DATA TO PROCESS:
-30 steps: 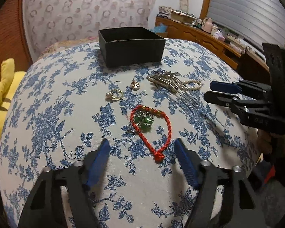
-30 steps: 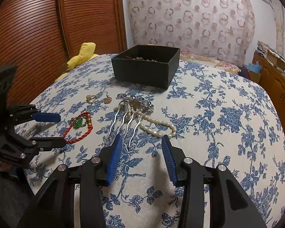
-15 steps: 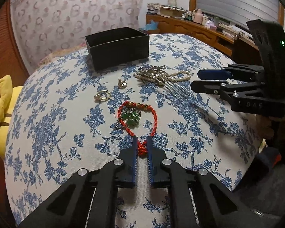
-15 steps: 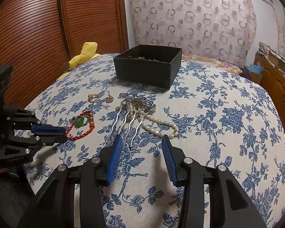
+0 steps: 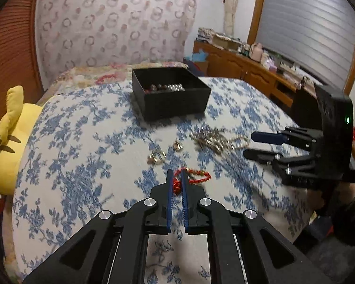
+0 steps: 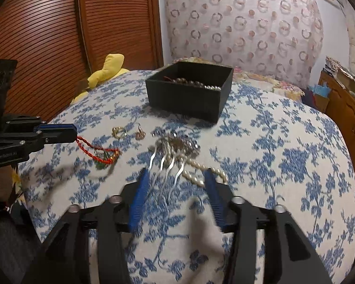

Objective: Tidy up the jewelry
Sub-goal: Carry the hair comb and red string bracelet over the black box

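My left gripper (image 5: pixel 176 174) is shut on the knot of a red cord bracelet (image 5: pixel 197 175) and lifts that end off the bed; it also shows in the right wrist view (image 6: pixel 94 152), its green charm trailing on the cloth. My right gripper (image 6: pixel 176 177) is open, its fingers on either side of a silver hair comb (image 6: pixel 168 158) and a pearl strand (image 6: pixel 198 168). A gold ring (image 5: pixel 156 157) and a small earring (image 5: pixel 178 145) lie beyond the bracelet. A black box (image 5: pixel 170 94) with beads inside stands farther back.
The bed has a blue-flowered cover (image 6: pixel 284 146). A yellow plush toy (image 5: pixel 9 137) lies at its left edge. A wooden cabinet (image 5: pixel 243 68) with clutter stands at the back right, and a wooden slatted door (image 6: pixel 47 35) to the left.
My left gripper closed on the bracelet's knot, then rose and pulled it up, dragging the loop. My right gripper moved forward over the hair comb and stayed open.
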`<state>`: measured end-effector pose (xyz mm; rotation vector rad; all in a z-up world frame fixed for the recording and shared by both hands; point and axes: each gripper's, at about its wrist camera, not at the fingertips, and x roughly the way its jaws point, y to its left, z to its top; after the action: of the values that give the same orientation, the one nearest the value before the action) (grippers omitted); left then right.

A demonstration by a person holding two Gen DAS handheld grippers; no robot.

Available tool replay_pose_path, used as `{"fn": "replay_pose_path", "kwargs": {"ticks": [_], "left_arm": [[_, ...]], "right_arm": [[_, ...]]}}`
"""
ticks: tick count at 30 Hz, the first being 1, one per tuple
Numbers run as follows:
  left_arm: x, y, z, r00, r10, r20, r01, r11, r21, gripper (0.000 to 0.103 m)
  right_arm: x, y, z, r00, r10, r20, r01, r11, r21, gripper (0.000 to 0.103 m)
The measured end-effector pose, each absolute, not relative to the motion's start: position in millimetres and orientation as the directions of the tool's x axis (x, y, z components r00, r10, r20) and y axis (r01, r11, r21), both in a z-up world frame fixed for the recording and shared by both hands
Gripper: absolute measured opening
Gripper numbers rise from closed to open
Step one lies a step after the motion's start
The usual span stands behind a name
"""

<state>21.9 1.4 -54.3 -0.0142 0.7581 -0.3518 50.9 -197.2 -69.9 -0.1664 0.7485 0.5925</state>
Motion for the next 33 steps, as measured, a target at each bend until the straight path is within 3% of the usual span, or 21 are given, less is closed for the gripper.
{"fn": "replay_pose_path", "kwargs": {"ticks": [5, 9, 18, 25, 27, 30, 33], "left_arm": [[33, 8, -45, 0.69, -0.326, -0.646, 0.294, 0.942, -0.161, 0.005], [42, 13, -35, 0.71, -0.327, -0.623, 0.287, 0.943, -0.168, 0.005], [50, 20, -25, 0.732, -0.319, -0.602, 0.273, 0.947, -0.169, 0.005], [52, 22, -26, 0.736, -0.309, -0.603, 0.262, 0.95, -0.167, 0.005], [51, 22, -26, 0.736, -0.307, -0.604, 0.26, 0.951, -0.166, 0.005], [52, 22, -26, 0.736, -0.307, -0.603, 0.261, 0.951, -0.165, 0.005], [52, 22, -26, 0.735, -0.307, -0.604, 0.261, 0.951, -0.166, 0.005]], "right_arm": [[65, -186, -72, 0.555, 0.454, -0.697, -0.572, 0.817, 0.077, 0.061], [80, -177, -77, 0.533, 0.437, -0.725, -0.562, 0.823, 0.084, 0.071], [96, -167, -86, 0.479, 0.449, -0.754, -0.551, 0.822, 0.14, 0.072], [105, -151, -89, 0.486, 0.402, -0.776, -0.558, 0.826, 0.078, 0.072], [108, -149, -89, 0.489, 0.393, -0.779, -0.558, 0.827, 0.067, 0.071], [110, -149, -89, 0.504, 0.375, -0.778, -0.548, 0.835, 0.047, 0.057], [111, -153, -88, 0.494, 0.395, -0.774, -0.548, 0.833, 0.075, 0.055]]}}
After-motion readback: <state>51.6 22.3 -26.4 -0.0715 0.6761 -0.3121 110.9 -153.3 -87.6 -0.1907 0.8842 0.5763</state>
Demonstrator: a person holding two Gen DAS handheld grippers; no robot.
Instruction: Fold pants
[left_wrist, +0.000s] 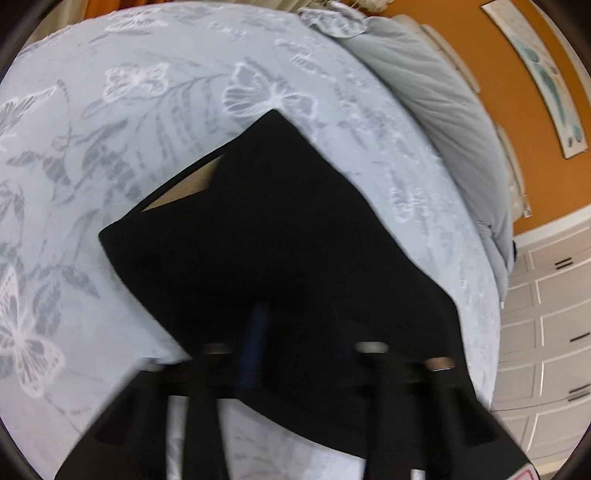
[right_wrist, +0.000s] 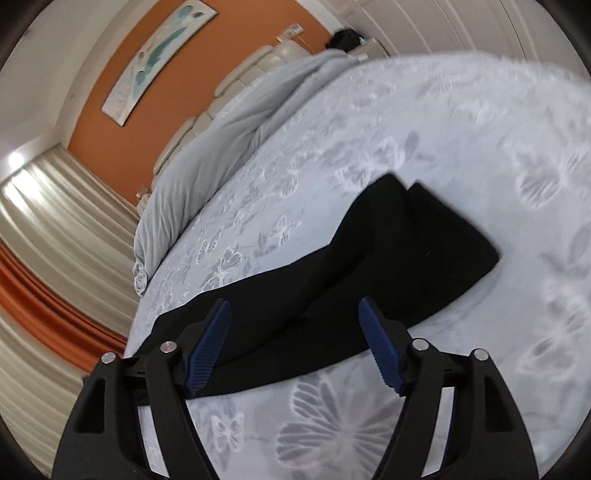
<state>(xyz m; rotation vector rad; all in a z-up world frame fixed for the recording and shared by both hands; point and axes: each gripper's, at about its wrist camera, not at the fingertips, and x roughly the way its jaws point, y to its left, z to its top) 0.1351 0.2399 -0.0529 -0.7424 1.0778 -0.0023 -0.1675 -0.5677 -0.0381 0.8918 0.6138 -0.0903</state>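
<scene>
The black pants (left_wrist: 266, 236) lie folded on a bed covered with a pale blue bedspread (left_wrist: 110, 110) printed with white butterflies and grey leaves. In the left wrist view the fabric forms a broad dark slab with a corner pointing up the bed, and a tan strip of lining shows in a gap between 2 layers near its upper left edge.

The left gripper (left_wrist: 255, 343) is blurred, low over the near edge of the pants; its blue pads sit pressed together, and whether any cloth is caught between them cannot be told.

The right gripper (right_wrist: 295, 343) has its 2 fingers (right_wrist: 380, 347) spread wide, with nothing pinched; the pants lie under and beyond the gap, stretching away toward the right of the bed.

A grey rolled duvet (right_wrist: 207, 162) lies along the head of the bed, below an orange wall (right_wrist: 110, 147) with a framed picture (right_wrist: 159, 55).
</scene>
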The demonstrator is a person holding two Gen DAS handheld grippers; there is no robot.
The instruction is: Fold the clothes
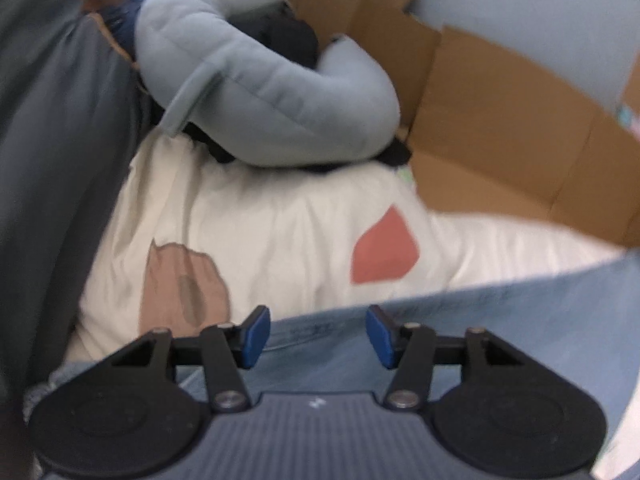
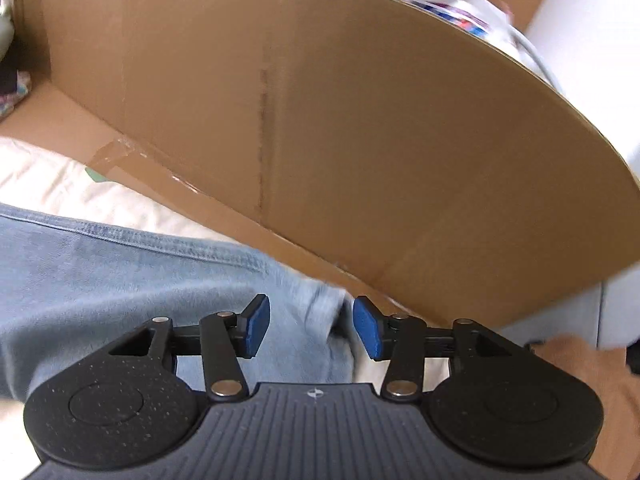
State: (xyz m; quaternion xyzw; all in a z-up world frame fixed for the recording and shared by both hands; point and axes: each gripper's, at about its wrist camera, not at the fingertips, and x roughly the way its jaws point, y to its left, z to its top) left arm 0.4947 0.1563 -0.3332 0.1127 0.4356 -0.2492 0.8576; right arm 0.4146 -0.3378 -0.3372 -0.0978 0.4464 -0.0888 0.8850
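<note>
Hovering over the light blue jeans [image 1: 500, 320], both tools are released: left tool [image 1: 318, 336] and right tool [image 2: 311, 328] each have blue pads apart, nothing pinched. Jeans lie on a cream bedsheet [image 1: 280, 220] with a red patch. Further back sit a blue-grey padded cushion [image 1: 256, 92] and a cardboard box [image 2: 360, 120].

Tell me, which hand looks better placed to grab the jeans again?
Probably the right. The right tool hangs open over the jeans' bunched end, cloth between its pads. The left tool is open too, above a flat stretch.
</note>
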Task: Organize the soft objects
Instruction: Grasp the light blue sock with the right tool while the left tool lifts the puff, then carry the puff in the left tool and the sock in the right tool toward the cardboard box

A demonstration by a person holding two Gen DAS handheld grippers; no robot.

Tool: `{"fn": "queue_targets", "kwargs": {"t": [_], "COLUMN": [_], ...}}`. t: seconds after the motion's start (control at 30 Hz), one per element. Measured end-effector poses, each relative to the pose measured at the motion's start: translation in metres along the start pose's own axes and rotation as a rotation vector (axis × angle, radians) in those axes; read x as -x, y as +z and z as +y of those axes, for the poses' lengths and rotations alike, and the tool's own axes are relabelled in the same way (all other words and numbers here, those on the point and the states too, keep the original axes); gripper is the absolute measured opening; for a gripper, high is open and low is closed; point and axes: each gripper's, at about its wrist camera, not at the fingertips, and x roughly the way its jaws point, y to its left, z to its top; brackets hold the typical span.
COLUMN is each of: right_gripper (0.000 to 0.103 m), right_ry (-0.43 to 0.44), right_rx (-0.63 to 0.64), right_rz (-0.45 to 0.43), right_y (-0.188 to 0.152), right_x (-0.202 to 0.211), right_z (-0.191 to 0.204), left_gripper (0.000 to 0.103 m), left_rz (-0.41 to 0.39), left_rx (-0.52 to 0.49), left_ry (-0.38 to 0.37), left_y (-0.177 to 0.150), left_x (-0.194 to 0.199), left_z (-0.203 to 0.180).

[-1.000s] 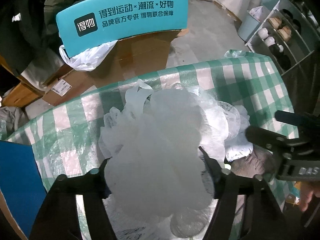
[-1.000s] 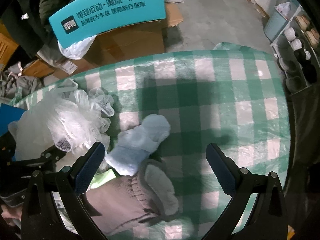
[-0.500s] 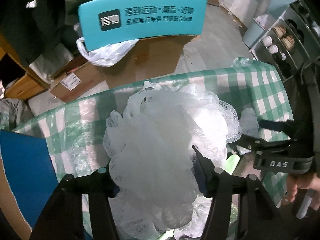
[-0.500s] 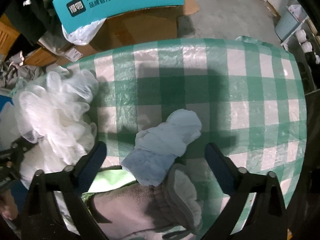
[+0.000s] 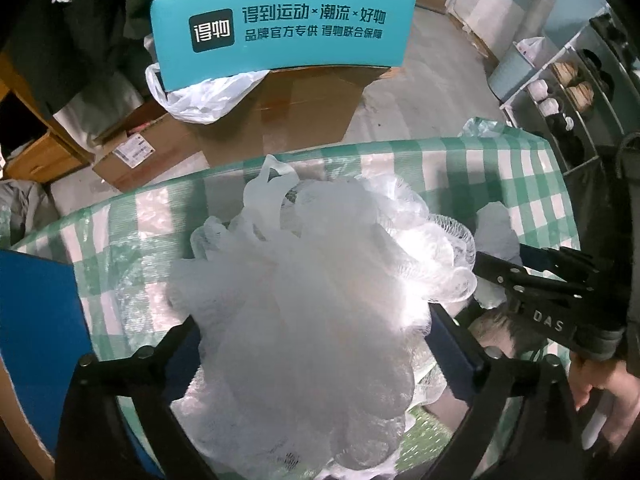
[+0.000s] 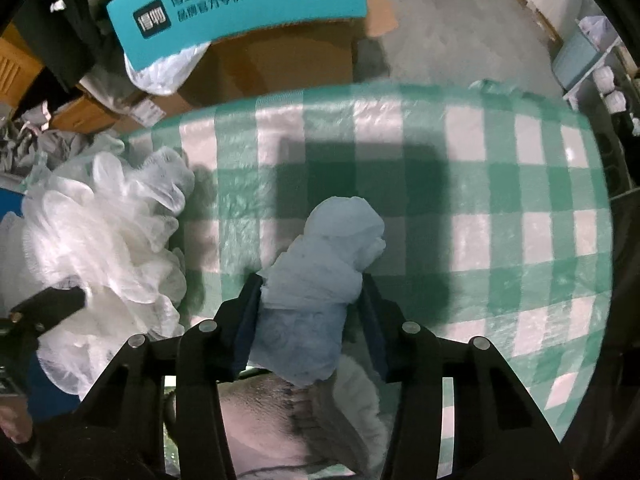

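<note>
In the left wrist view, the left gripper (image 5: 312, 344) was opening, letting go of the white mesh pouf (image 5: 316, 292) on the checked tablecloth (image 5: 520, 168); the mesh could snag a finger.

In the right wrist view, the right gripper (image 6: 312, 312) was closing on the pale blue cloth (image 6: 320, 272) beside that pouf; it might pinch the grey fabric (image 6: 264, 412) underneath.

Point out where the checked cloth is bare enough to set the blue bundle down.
Bare checked cloth runs right of and beyond the blue bundle, out to the table's edges. The left is crowded by the white mesh puff, the near side by a grey woolly item.
</note>
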Motion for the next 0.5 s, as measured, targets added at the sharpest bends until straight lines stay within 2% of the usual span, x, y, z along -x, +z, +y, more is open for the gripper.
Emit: {"fn": "queue_targets", "kwargs": {"t": [0.33,0.5], "right_gripper": [0.046,0.046], "right_ry": [0.015,0.019], "right_rx": [-0.021,-0.025], "right_rz": [-0.050,-0.047], "right_y": [-0.001,0.000], "right_x": [0.017,0.017], "right_z": [-0.009,-0.008], "left_gripper": [0.103,0.103], "left_rz": [0.013,0.011], "left_rx": [-0.004,-0.018], "left_ry": [0.055,0.078], "left_y": [0.004,0.006], "left_x": [-0.030,-0.044], "left_z": [-0.013,-0.018]}}
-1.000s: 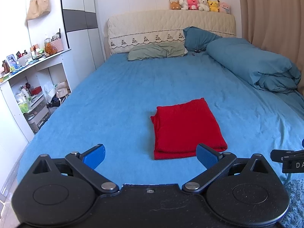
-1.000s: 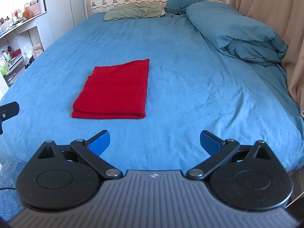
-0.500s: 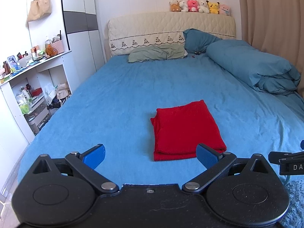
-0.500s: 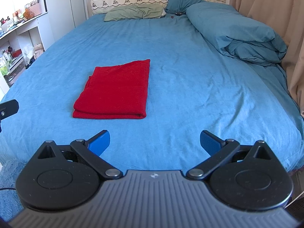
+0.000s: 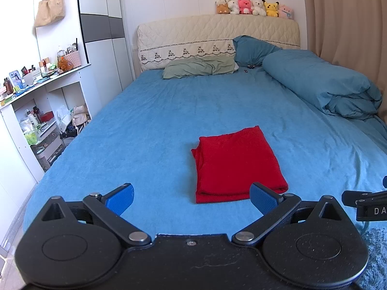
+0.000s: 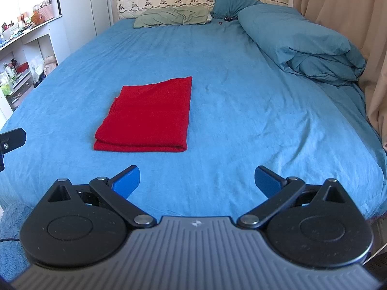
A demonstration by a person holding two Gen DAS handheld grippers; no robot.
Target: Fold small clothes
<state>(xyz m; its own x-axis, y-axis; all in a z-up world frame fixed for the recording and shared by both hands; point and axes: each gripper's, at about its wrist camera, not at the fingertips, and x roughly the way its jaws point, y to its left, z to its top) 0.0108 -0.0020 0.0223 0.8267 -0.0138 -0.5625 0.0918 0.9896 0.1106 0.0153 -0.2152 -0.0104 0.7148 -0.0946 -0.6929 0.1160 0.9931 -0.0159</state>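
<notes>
A red garment [image 5: 235, 162] lies folded into a neat rectangle on the blue bed sheet [image 5: 150, 125], its thick fold edge nearest me. In the right wrist view the same red garment [image 6: 147, 118] sits left of centre on the sheet [image 6: 254, 111]. My left gripper [image 5: 192, 199] hovers open near the bed's foot, just short of the garment's near edge, with nothing between its blue pads. My right gripper [image 6: 197, 180] is open too, held back and to the right of the garment, touching nothing.
A rolled blue duvet [image 5: 324, 87] and pillows [image 5: 198, 66] lie at the right and head of the bed. White shelves [image 5: 36, 120] full of items stand on the left, a beige curtain [image 6: 338, 24] on the right. A fluffy blue rug [image 6: 9, 222] lies below the bed's foot.
Both grippers have drawn back slightly from the bed, staying open. The red garment has not moved.
</notes>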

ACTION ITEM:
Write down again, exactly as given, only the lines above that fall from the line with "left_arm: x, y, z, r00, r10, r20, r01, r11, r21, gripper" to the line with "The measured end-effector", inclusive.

COMPLETED EXERCISE:
  left_arm: x, y, z, r00, r10, r20, r01, r11, r21, gripper (0.000 to 0.103 m)
  right_arm: x, y, z, r00, r10, r20, r01, r11, r21, gripper (0.000 to 0.103 m)
The measured end-effector pose, each absolute, not relative to the motion's start: position in millimetres and orientation as the directions of the tool's x axis (x, y, z components r00, r10, r20) and y axis (r01, r11, r21), both in a z-up world frame fixed for the recording and shared by both hands

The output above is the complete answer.